• _TASK BRIEF_: Taking the line with "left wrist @" as the first and the last line of the listing as the final one, please copy exactly those lines and no others, without pictures.

______

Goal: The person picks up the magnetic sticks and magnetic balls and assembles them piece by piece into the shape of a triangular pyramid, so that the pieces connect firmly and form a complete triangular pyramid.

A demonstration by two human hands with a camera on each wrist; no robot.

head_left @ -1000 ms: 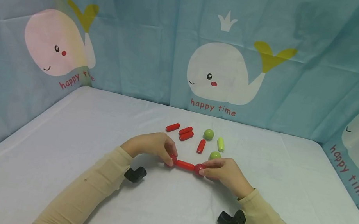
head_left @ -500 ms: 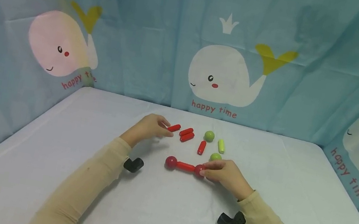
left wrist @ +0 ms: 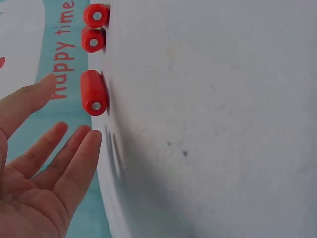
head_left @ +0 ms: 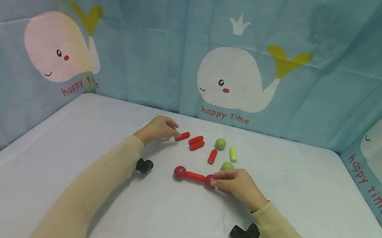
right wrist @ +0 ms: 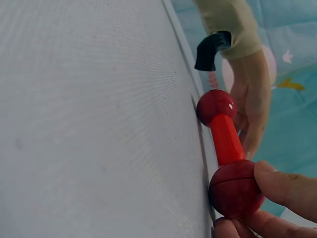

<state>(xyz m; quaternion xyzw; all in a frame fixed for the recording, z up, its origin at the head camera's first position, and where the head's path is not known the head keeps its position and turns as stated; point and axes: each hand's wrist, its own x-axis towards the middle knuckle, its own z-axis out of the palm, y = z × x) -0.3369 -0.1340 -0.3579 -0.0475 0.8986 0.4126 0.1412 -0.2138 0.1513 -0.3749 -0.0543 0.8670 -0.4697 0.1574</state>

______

• _ANSWER SPACE_:
left wrist @ +0 ms: 
head_left @ +0 ms: 
right wrist @ +0 ms: 

<state>(xyz m; quaternion xyzw; all in a frame fixed for the recording, z up, its origin at the head camera's first position, and where the head's path is not known the head keeps its position and turns as stated; point and axes: each hand's wrist, its own x-axis towards the middle knuckle, its own z-axis out of the palm, y = z × x) -0.3369 -0.1340 -0.3579 -0.0475 0.8986 0.4126 0.1412 -0.2138 0.1513 -0.3749 -0.0543 0.8670 -0.4697 0.1574</state>

This response is now finished.